WHAT YOU SHOULD DO: For the entries that follow, restate word for word the line containing "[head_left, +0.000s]", the line containing "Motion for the", and every line that lies between them.

EXTRACTED INFORMATION:

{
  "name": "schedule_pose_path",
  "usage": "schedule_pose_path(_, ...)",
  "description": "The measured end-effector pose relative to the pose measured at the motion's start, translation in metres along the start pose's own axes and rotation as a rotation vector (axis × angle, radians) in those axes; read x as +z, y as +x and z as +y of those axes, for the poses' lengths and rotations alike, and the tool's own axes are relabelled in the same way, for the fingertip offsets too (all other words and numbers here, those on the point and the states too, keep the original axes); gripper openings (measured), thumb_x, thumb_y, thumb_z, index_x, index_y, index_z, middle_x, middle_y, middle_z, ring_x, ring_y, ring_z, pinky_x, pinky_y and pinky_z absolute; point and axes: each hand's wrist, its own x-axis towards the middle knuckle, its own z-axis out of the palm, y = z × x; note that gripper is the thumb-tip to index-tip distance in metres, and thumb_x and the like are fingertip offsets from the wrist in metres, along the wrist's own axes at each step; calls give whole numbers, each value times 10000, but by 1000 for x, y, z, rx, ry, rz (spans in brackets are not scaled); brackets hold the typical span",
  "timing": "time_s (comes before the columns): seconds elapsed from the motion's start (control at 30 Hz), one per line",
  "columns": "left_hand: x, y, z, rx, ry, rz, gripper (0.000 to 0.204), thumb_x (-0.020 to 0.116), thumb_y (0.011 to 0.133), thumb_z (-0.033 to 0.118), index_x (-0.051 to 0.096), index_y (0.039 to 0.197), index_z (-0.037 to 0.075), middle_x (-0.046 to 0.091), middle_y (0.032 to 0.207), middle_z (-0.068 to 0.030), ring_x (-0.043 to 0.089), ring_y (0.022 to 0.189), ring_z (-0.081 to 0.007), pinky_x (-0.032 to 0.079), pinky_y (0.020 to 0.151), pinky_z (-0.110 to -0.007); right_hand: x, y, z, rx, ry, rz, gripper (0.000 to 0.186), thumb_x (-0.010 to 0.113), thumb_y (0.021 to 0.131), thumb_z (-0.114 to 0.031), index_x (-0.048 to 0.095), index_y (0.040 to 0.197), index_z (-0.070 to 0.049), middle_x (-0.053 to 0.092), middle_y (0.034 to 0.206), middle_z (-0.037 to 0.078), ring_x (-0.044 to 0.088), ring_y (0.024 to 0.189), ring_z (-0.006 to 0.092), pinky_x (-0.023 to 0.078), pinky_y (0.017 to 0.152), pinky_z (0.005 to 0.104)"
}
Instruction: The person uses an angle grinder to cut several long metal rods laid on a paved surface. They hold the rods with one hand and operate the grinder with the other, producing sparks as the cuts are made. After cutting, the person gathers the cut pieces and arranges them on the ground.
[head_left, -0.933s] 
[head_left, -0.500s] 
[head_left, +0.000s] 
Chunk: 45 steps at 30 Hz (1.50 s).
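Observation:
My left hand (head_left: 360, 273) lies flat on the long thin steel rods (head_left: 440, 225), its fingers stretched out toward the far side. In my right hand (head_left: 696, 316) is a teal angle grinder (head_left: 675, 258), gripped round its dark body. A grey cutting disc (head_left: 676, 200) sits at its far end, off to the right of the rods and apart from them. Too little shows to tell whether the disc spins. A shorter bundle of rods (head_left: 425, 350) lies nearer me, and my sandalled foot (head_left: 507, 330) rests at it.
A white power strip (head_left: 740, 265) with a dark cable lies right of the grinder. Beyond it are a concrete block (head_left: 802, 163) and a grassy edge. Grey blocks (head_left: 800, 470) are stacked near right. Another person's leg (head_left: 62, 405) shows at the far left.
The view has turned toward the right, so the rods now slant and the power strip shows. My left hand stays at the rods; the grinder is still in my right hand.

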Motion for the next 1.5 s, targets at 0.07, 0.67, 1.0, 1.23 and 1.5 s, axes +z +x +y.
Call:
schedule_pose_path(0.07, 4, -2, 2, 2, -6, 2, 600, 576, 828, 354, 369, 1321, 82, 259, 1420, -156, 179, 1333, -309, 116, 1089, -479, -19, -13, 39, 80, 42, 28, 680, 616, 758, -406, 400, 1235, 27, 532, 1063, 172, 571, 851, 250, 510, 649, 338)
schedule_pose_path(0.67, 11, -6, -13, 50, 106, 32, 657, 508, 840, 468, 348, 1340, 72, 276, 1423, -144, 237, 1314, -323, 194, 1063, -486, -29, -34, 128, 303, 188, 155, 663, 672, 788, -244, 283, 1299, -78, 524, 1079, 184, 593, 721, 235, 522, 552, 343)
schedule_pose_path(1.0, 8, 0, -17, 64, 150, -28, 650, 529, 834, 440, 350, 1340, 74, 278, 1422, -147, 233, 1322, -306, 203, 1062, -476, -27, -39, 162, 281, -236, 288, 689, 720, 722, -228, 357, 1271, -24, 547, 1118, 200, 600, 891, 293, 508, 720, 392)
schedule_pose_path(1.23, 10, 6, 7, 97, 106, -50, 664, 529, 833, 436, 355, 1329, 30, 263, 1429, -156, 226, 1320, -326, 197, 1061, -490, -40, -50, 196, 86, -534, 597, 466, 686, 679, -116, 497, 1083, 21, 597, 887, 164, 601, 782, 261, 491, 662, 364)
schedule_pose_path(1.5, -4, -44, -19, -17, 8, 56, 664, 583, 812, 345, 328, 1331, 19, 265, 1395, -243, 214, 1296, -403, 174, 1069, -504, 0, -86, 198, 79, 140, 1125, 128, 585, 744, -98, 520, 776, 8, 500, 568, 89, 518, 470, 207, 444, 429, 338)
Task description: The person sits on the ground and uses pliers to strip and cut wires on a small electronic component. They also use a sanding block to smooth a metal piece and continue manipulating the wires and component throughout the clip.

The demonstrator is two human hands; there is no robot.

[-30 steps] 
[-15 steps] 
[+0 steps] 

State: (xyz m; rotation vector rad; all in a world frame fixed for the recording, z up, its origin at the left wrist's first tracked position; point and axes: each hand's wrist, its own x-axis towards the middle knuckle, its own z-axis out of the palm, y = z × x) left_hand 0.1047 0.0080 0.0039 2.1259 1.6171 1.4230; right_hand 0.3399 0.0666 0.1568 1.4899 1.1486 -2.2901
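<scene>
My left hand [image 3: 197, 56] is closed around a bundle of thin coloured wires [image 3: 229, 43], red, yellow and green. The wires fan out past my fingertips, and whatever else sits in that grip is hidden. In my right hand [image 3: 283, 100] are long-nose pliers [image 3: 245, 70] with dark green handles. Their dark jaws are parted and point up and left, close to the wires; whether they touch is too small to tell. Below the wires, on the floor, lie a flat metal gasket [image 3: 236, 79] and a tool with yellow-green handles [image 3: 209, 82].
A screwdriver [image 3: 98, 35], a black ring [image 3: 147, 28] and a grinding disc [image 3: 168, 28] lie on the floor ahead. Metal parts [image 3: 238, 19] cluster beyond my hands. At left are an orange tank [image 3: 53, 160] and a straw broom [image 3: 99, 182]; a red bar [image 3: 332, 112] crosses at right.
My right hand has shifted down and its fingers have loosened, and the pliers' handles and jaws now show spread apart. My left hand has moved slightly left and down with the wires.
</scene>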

THE COMPLETED TASK:
[head_left, +0.000s] 
Chunk: 45 steps at 30 Hz (1.50 s).
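Observation:
My left hand (head_left: 360, 273) lies flat on the long thin steel rods (head_left: 440, 225), its fingers stretched out toward the far side. In my right hand (head_left: 696, 316) is a teal angle grinder (head_left: 675, 258), gripped round its dark body. A grey cutting disc (head_left: 676, 200) sits at its far end, off to the right of the rods and apart from them. Too little shows to tell whether the disc spins. A shorter bundle of rods (head_left: 425, 350) lies nearer me, and my sandalled foot (head_left: 507, 330) rests at it.
A white power strip (head_left: 740, 265) with a dark cable lies right of the grinder. Beyond it are a concrete block (head_left: 802, 163) and a grassy edge. Grey blocks (head_left: 800, 470) are stacked near right. Another person's leg (head_left: 62, 405) shows at the far left.
The view has turned toward the right, so the rods now slant and the power strip shows. My left hand stays at the rods; the grinder is still in my right hand.
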
Motion for the next 1.5 s, targets at 0.07, 0.67, 1.0, 1.23 and 1.5 s, axes +z +x +y.

Work on the answer has been completed.